New population growth projections indicate housebuilding targets for Lewes are “off the scale”.

Newly published UK population growth projections from government agency the Office of National Statistics (ONS) indicate that Lewes District Council’s annual housebuilding targets - set by the government - are almost double the numbers actually needed.

We are urging Lewes District Council (LDC) to press the pause button on planning decisions which impact on new greenfield development proposals, until a realistic figure for local housing targets is established based on accurate population growth projections.

In 2014, the ONS forecast that the UK population would grow to 75.5 million by 2040. But new 2020-based projections show this has dropped to 70.8 million.

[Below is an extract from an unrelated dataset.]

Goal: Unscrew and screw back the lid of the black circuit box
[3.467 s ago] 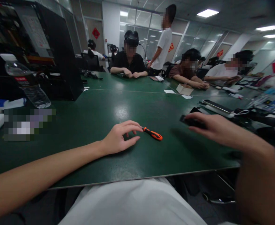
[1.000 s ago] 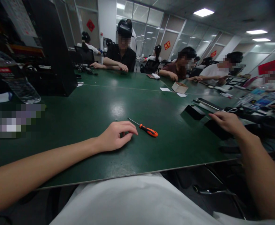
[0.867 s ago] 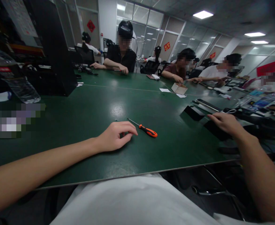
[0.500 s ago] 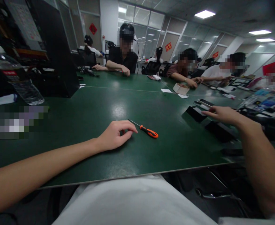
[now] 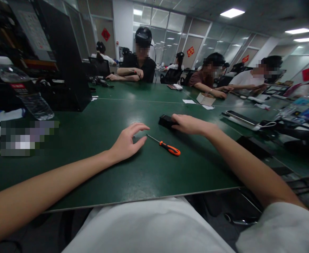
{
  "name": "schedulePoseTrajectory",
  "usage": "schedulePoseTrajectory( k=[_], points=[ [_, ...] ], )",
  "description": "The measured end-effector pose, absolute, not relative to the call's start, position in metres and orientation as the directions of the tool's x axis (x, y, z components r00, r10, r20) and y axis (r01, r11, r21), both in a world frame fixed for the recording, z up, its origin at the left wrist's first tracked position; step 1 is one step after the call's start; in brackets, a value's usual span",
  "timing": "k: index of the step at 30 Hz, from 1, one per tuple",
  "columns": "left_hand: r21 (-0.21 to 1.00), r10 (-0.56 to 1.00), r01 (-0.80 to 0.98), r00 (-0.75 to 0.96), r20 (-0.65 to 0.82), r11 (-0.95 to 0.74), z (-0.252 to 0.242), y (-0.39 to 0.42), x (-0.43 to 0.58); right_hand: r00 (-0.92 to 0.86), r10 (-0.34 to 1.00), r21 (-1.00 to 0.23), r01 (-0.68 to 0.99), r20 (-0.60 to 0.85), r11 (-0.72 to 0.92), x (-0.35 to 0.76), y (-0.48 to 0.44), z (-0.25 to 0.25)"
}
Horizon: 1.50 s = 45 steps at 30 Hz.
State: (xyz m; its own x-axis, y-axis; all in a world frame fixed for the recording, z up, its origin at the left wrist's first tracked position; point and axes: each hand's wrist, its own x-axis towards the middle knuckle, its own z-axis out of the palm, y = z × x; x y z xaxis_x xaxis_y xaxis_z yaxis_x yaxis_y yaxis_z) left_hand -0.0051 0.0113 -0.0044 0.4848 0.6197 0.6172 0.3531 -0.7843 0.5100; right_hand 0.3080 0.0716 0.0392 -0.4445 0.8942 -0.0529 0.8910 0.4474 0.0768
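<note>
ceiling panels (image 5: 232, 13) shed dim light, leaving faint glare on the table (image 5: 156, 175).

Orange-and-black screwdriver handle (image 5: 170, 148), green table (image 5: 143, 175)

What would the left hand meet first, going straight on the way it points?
Probably the screwdriver, its tip right by the left hand; passing above it, the black box in the right hand. Height is unclear.

the screwdriver (image 5: 170, 148) looks plastic-handled, the tabletop (image 5: 149, 175) smooth and glossy.
</note>
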Motion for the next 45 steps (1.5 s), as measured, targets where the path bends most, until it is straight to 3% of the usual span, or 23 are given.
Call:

In Lewes, current Parish Neighbourhood Plans and LDC’s most recently agreed Local Plan are based on providing 345 additional dwellings a year to meet expected local population growth and housing need. But the government now expects 782 new houses a year to be built in the district, calculated using a complicated ‘standardised formula’ based on the outdated ONS 2014 population growth projections.

These impossibly high targets are completely off the scale, especially as the new projections show a general decline in the country’s population growth overall.  If it falls at the same rate in Lewes, which is very likely, housing need would drop from 782 to 401 additional houses a year. If you then take off what is called the ‘affordability factor,’ which is applied in the standardised formula to calculate annual house-building targets, the need would drop even further – down to just 286 houses a year. This makes Eton’s greedy plans for a 3,000-plus new town at East Chiltington even more gratuitous.

We’d like to see Lewes District Council put all new greenfield development on hold until further clarification is received from central government in the light of these new population growth projections. Pressing ahead with greenfield development when we know it may not be needed, would be a grave and irreversible mistake - and one which would not only further decimate our dwindling rural environment, but let down the generations to come who are relying on us to do the right thing.    

We wrote to housing secretary Michael Gove towards the end of last year asking him to scrap the flawed housing calculations being imposed on local authorities and will be inviting Lewes District Council and Maria Caulfield, our MP, to join us in lobbying him again in the light of the new figures. It would be a tragedy if we lost more of our green spaces simply because of a mis-calculation.